Rasmussen: ‘Georgia’s Progress Should Be Reflected at NATO Summit Appropriately’

Georgia’s “remarkable progress” has to be reflected “appropriately” at the NATO summit in Wales in September, but it is now early to say how exactly it will be reflected, NATO Secretary General Anders Fogh Rasmussen said at Bratislava Global Security Forum on May 15.

Asked from the audience if NATO will offer its Membership Action Plan (MAP) to Georgia at the upcoming summit, Rasmussen responded: “We will definitely address our open door policy at the summit, but it’s a bit too early to say exactly how.”

“My view is that Georgia has made remarkable progress, carried through reforms, conducted exemplary elections, contributed to the NATO operation in Afghanistan, it has done a lot to improve interoperability, so Georgia has made a lot of progress and that progress should be reflected at the Summit appropriately, but exactly how, it is a bit too early to say,” he added.

Lithuanian FM on MAP for Georgia

At a separate panel discussion of the same forum, GLOBSEC 2014, Lithuania’s Foreign Minister Linas Linkevičius said that NATO should have offered MAP to Georgia and Ukraine at the Bucharest Summit in April, 2008.

“Sometimes… some colleagues say that if we are doing something it’s provocative… and it instigates counter-reaction and will not be helpful. My point is that by doing nothing we are provoking,” he said.

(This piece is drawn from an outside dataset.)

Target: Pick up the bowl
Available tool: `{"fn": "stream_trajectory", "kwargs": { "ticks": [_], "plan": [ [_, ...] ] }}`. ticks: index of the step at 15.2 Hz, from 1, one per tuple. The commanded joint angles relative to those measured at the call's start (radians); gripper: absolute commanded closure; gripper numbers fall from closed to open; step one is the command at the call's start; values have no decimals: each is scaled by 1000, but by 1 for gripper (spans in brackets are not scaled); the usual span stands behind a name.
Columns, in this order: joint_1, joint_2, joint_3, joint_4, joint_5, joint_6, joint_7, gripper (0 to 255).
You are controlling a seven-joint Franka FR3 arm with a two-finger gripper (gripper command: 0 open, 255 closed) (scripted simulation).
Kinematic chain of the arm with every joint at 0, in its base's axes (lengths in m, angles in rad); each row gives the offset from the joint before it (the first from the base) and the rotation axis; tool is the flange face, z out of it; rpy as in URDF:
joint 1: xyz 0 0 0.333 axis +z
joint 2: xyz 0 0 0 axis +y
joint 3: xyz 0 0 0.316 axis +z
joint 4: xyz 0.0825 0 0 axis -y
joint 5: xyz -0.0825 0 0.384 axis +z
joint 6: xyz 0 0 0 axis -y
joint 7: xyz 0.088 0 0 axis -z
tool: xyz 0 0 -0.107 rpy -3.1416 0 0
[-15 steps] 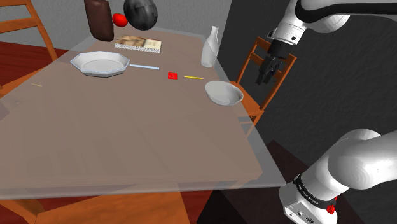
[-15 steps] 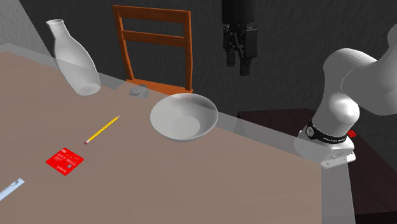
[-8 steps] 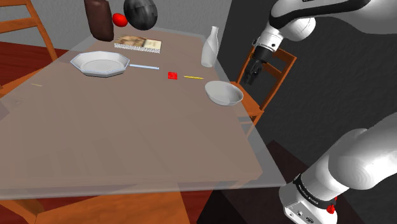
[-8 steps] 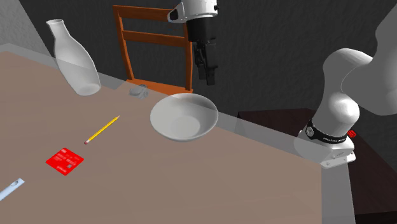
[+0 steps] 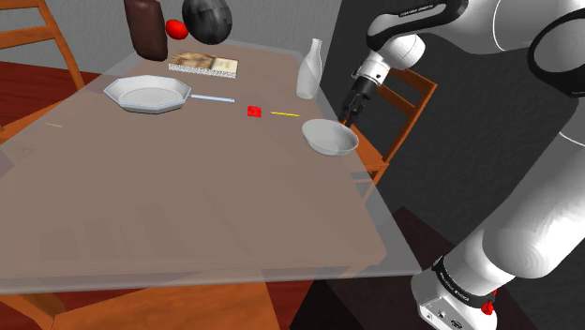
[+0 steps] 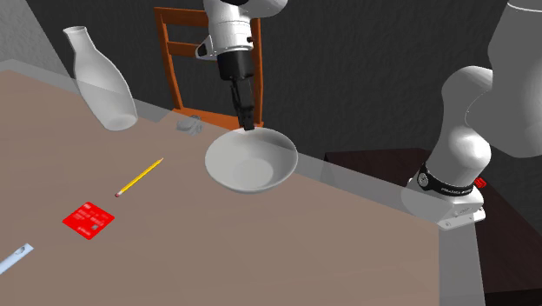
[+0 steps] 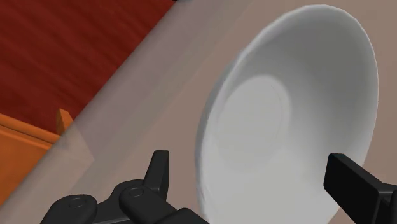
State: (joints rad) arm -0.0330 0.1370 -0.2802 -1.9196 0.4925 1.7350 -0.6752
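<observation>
A white bowl (image 5: 330, 138) (image 6: 252, 161) stands upright near the edge of the brown table (image 5: 187, 187), beside the chair. My black gripper (image 5: 349, 114) (image 6: 247, 124) hangs just above the bowl's rim on the chair side, pointing down. In the wrist view the gripper (image 7: 251, 168) is open. One finger (image 7: 159, 167) is outside the bowl (image 7: 292, 108) and the other finger (image 7: 347, 175) is over its inside. Neither finger touches the bowl and nothing is held.
A white bottle (image 5: 309, 70) (image 6: 100, 78) stands further along the same edge. A wooden chair (image 5: 394, 103) (image 6: 208, 52) is right behind the gripper. A pencil (image 6: 139, 176), a red card (image 6: 91, 217), an eight-sided dish (image 5: 147, 93) and a book (image 5: 203, 64) lie on the table.
The gripper has come down and across from in front of the chair back to just over the bowl's rim. It stays open; the bowl has not moved.
</observation>
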Motion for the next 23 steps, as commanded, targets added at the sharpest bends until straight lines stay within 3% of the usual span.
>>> {"fn": "stream_trajectory", "kwargs": {
  "ticks": [1, 8, 9, 18, 23],
  "plan": [
    [-5, 30, 0, 9, 15, 9, -21, 0],
    [-5, 61, 3, -26, 31, 66, -53, 0],
    [-5, 62, 3, -24, 31, 64, -54, 255],
    [-5, 61, 3, -26, 31, 66, -53, 255],
    [-5, 33, 0, 5, 17, 15, -24, 255]
  ]
}}
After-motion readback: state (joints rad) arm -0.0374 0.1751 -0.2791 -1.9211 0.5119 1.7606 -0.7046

Asked if NATO should offer MAP now, Linkevičius responded: “If we are talking about Georgia, they have everything they need – all the mechanisms, feedback mechanism, NATO-Georgia Commission, Annual National Program, which is same as MAP; they even have the promise that they will be members of NATO.”

“So my point is that they have all leverages, they just need – which is the most important thing – political decision and that will come, but they should be ready by that time when that comes and I hope they will be ready,” the Lithuanian Foreign Minister said.

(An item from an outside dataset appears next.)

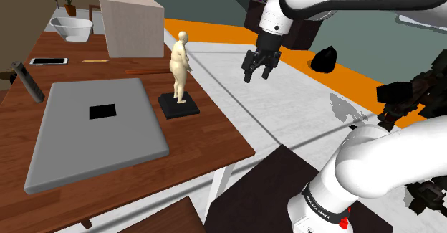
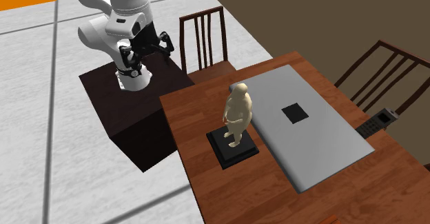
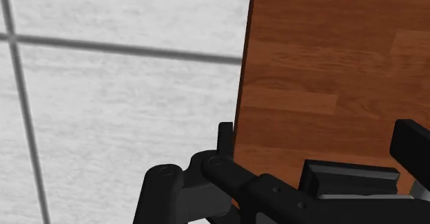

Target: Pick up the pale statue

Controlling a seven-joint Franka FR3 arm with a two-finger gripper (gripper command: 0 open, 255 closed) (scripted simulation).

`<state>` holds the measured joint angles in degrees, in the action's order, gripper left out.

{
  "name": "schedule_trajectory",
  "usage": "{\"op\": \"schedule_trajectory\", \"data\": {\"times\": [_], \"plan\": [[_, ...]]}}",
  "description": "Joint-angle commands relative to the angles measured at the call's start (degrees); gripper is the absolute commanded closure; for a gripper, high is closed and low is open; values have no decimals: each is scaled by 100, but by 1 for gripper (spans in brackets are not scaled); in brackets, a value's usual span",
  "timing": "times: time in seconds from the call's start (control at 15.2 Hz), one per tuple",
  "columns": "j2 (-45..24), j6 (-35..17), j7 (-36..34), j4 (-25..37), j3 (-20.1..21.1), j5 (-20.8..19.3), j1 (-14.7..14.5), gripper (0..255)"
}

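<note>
The pale statue [image 1: 180, 59], a beige standing figure on a black square base [image 1: 178, 107], stands near the wooden table's [image 1: 208, 149] edge, on the side facing the arm. It also appears upright on its base in the second exterior view, statue [image 2: 238, 111]. My gripper [image 1: 258, 77] hangs open in the air over the white floor, off the table to the shoulder view's right of the statue and apart from it. In the second exterior view my gripper [image 2: 146, 48] is above the dark stand. The wrist view has my gripper [image 3: 317, 133] open over the table's edge, holding nothing.
A grey flat slab [image 1: 97, 135] lies beside the statue. Farther back are a tan box [image 1: 132, 25], a white bowl [image 1: 71, 29], a phone [image 1: 49, 61] and a dark remote [image 1: 27, 81]. A chair [image 2: 203, 36] stands at the table's end by the stand [image 2: 131, 116].
</note>
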<state>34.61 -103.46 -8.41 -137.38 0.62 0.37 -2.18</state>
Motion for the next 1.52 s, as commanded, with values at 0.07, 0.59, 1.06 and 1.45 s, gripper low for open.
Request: {"op": "schedule_trajectory", "data": {"times": [0.07,0.59,1.06,1.45], "plan": [[-344,-608,-223,113,169,87,-71,0],[-1435,-1973,-796,790,582,53,-150,0],[-2434,-2881,-1414,1685,928,-318,-142,0],[-2803,-3332,-1680,1845,1027,-545,-140,0]]}}
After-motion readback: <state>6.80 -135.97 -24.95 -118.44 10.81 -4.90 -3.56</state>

At the Bucharest summit in 2008 NATO leaders decided that Georgia will join the NATO sometime in the future, but refused to grant MAP to Georgia. The Bucharest summit decision also says that MAP should be the next step for Georgia on its “direct way to membership”; references to the need of going through MAP phase before joining the alliance are also made in NATO’s subsequent decisions in respect of Georgia. Tbilisi wants to get MAP at the NATO summit in Wales, but there is no consensus about the issue within the alliance.

Russian FM: Current Crisis Started with Bucharest Summit Decision

In an interview with Bloomberg this week, Russia’s Foreign Minister Sergey Lavrov said when speaking about the crisis in Ukraine that “attempts to draw this country into NATO would be very negative for the entire system of the European security.”

“The current crisis started, the seeds for the current crisis were sown in 2008 in April during NATO Summit in Bucharest, when NATO leaders stated in a declaration that Georgia and Ukraine will be in NATO,” Lavrov said.

“Few months later [then president of Georgia] Mr. Saakashvili, who took it [Bucharest summit decision] very emotionally given his character, he decided that he got the license to invade his own people and to resolve the conflict in South Ossetia by force. He was certainly motivated by this NATO promise. By the way, like now in Ukraine, Saakashvili soon after he did it, started to destroy monuments to the heroes of World War II. The neo-fascist trend is very much visible in the context of invitation to NATO and in the context of policies of those who believe that Ukraine must join NATO,” the Russian Foreign Minister said.